_WHAT THE EXERCISE ASKS_
Reproduce the data in its entirety, exactly as written.

========================================

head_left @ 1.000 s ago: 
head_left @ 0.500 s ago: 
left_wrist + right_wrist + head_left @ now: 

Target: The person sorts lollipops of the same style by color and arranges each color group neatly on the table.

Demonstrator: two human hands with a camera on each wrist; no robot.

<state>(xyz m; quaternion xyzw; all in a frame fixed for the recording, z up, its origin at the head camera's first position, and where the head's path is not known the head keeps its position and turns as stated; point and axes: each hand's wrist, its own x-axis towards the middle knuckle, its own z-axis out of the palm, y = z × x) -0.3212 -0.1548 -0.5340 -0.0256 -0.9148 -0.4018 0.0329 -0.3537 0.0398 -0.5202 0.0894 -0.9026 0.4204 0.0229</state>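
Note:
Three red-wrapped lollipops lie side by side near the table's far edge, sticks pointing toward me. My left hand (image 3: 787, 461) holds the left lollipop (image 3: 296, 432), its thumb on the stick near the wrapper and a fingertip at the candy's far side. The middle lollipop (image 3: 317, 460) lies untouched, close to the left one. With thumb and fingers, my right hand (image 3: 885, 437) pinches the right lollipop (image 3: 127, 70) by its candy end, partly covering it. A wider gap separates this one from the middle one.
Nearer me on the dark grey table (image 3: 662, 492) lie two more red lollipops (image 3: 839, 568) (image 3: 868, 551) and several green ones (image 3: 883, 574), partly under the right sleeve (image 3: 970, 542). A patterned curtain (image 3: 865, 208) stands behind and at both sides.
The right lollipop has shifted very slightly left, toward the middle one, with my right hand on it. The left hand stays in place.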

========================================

_RESPONSE AREA_
head_left @ 1.000 s ago: 
head_left @ 0.500 s ago: 
left_wrist + right_wrist + head_left @ now: 

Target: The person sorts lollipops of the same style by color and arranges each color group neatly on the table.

Demonstrator: two human hands with a camera on each wrist; no robot.

<state>(xyz m; quaternion xyzw; all in a frame fixed for the recording, z up, its origin at the head camera's first position, and where the head's path is not known the head keeps its position and turns as stated; point and axes: each hand's wrist, its own x-axis towards the middle knuckle, its own z-axis out of the palm, y = z × x) -0.3212 -0.1548 -0.5340 -0.0256 -0.9148 -0.4018 0.0329 -0.3537 0.0398 -0.5202 0.0894 -0.9026 0.4204 0.0229</state>
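Note:
Three red-wrapped lollipops lie side by side near the table's far edge, sticks pointing toward me. My left hand (image 3: 787, 461) holds the left lollipop (image 3: 296, 432), its thumb on the stick near the wrapper and a fingertip at the candy's far side. The middle lollipop (image 3: 317, 460) lies untouched, close to the left one. With thumb and fingers, my right hand (image 3: 885, 437) pinches the right lollipop (image 3: 127, 70) by its candy end, partly covering it. A wider gap separates this one from the middle one.
Nearer me on the dark grey table (image 3: 662, 492) lie two more red lollipops (image 3: 839, 568) (image 3: 868, 551) and several green ones (image 3: 883, 574), partly under the right sleeve (image 3: 970, 542). A patterned curtain (image 3: 865, 208) stands behind and at both sides.
The right lollipop has shifted very slightly left, toward the middle one, with my right hand on it. The left hand stays in place.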

The output above is complete.